Universität Erlangen-Nürnberg, Institut für Organische Chemie

NMR Department


Mercury Poisoning


Everyone working with organomercury compounds should read this!

The following article is found in Main Group Chemistry News 1998, 6, 29

Mercury Poisoning

Karen E. Wetterhahn, Professor of Chemistry and Albert Bradley Third Century Professor in the Sciences at Dartmouth College, died June 8, 1997 at the age of 48 from mercury poisoning.

Wetterhahn's research work involved understanding how elevated levels of heavy metals interfere with such processes as cell metabolism and the transfer of genetic information. That work was the direct cause of her death.

"Karen was the acknowledged international expert in chromium carcinogenicity," noted John S. Winn, chairman of the Dartmouth chemistry department. She began a sabbatical at Harvard in the fall of '95. The work involved doing some model compound studies involving mercury chemistry with Steve Lippard's group at MIT.

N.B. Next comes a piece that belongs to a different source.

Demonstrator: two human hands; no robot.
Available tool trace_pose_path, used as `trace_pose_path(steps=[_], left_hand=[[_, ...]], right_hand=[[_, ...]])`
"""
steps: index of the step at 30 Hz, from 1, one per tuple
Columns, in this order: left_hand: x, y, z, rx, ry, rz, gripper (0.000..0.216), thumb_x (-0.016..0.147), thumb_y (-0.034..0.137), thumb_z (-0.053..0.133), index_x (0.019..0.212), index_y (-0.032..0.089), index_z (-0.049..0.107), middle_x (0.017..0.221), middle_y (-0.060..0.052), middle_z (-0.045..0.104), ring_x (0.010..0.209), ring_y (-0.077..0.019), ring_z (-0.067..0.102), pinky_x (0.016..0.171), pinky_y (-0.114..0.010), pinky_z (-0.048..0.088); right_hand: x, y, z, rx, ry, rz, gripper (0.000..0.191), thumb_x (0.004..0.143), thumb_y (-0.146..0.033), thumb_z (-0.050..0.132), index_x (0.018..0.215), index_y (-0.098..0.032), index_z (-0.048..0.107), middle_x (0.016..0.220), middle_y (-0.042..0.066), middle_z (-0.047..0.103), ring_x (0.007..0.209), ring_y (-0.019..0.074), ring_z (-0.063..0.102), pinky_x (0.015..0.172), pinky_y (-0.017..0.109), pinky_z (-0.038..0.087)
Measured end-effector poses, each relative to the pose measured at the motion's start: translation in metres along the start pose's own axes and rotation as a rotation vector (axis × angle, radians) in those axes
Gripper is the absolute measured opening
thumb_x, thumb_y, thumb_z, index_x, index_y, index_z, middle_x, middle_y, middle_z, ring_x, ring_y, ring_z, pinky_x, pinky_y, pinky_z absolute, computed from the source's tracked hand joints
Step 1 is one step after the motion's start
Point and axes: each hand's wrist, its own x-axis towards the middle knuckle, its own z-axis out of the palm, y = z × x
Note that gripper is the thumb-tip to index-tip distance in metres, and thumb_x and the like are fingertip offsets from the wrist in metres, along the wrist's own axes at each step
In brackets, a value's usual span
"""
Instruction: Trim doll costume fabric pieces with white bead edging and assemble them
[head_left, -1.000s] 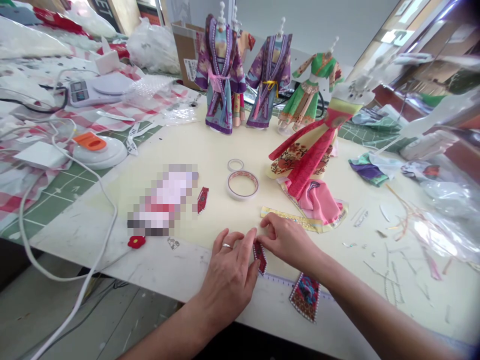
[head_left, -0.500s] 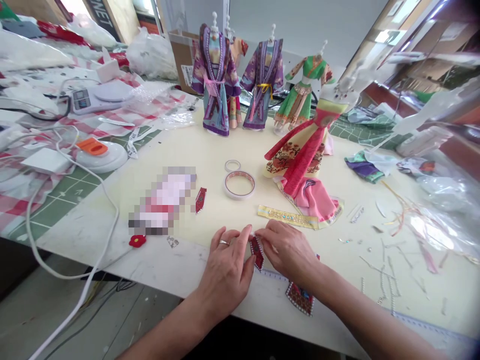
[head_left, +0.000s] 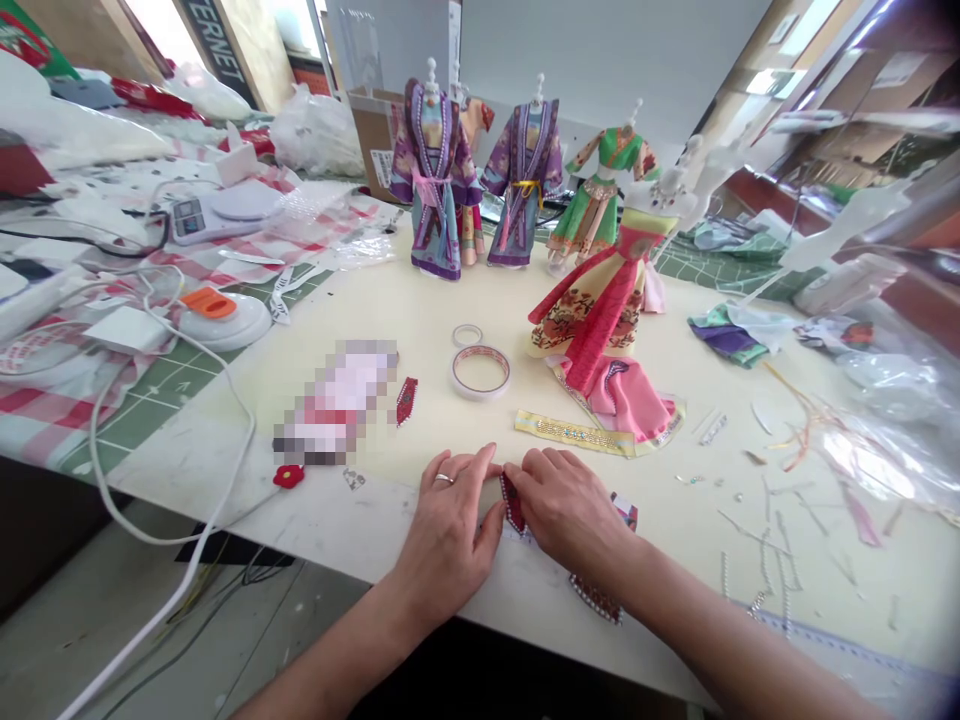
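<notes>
Both my hands rest together at the near edge of the pale worktable (head_left: 420, 300). Between them lies a small red beaded fabric piece (head_left: 512, 503). My left hand (head_left: 448, 530), with a ring on it, pinches the piece's left side with fingers pressed together. My right hand (head_left: 564, 505) covers its right side, fingers curled down onto it. A larger beaded patterned piece (head_left: 600, 598) lies partly hidden under my right wrist. A yellow trim strip (head_left: 571, 435) lies just beyond my right hand.
A tape roll (head_left: 481, 371) and a smaller ring (head_left: 468, 335) sit mid-table. A red-and-pink doll dress (head_left: 607, 320) stands to the right, with three dressed mannequins (head_left: 525, 185) behind. Another red piece (head_left: 406, 400), a red flower (head_left: 289, 476), a white cable (head_left: 217, 380) and scraps (head_left: 772, 520) lie around.
My hands have closed in tighter over the red piece, the right hand now covering more of it. The camera view has shifted slightly downward and to the left.
</notes>
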Motion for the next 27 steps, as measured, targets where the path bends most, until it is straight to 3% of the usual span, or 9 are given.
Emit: trace_pose_path(steps=[14,18,23,27], left_hand=[[0.002,0.004,0.003,0.198,-0.02,0.059,0.052,0.09,0.017,0.044,0.138,0.009,0.026,0.105,-0.009,0.066,0.103,-0.025,0.053,0.103,-0.051,0.029],[0.002,0.004,0.003,0.201,-0.023,0.049,0.053,0.089,0.017,0.045,0.138,0.009,0.027,0.104,-0.009,0.066,0.103,-0.0248,0.053,0.103,-0.05,0.03],[0.001,0.004,0.003,0.171,-0.015,0.051,0.056,0.088,0.015,0.045,0.139,0.01,0.023,0.107,-0.009,0.066,0.103,-0.024,0.054,0.103,-0.05,0.029],[0.001,0.004,0.004,0.138,-0.033,0.043,0.057,0.089,0.015,0.044,0.14,0.011,0.021,0.109,-0.009,0.065,0.106,-0.0238,0.053,0.104,-0.05,0.028]], right_hand=[[0.0,-0.004,0.005,0.028,0.015,0.029,0.01,0.086,-0.013,0.049,0.086,-0.016,0.059,0.082,0.006,0.056,0.074,0.0194,0.047,0.066,0.032,0.034],[-0.002,0.002,0.001,0.093,0.026,0.069,0.013,0.088,-0.016,0.048,0.093,-0.018,0.061,0.081,0.004,0.056,0.077,0.0181,0.05,0.068,0.029,0.037],[-0.008,0.008,-0.003,0.131,0.046,0.079,0.028,0.09,-0.015,0.045,0.115,-0.018,0.055,0.091,0.005,0.058,0.083,0.017,0.052,0.075,0.028,0.041],[-0.007,0.002,-0.003,0.077,0.03,0.056,0.02,0.09,-0.019,0.045,0.105,-0.018,0.06,0.086,0.006,0.056,0.079,0.02,0.049,0.07,0.031,0.039]])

That work led to mercury NMR characterization of the model compounds with the use of dimethylmercury as this element's NMR standard. Winn relates that while preparing the mercury NMR standard in a fume hood on August 14, 1996, Dr. Wetterhahn spilled one to a few drops of dimethylmercury onto her latex glove near her thumb. Knowing that dimethylmercury was very toxic, she quickly cleaned it up. What she did not know was that dimethylemercury was so soluble that it permeated the glove instantly and penetrated her skin and was absorbed into the blood-stream. It took five months until her gait began to falter and her words slur. By the time Dr. Wetterhahn connected that laboratory spill with the damage spreading in her brain, nothing could help her. Tests showed that her body contained more than 80 times the lethal dose of mercury. Her vision narrowed to a pencil's thinness and winked out. She lost her hearing and speech and she faded into a long coma.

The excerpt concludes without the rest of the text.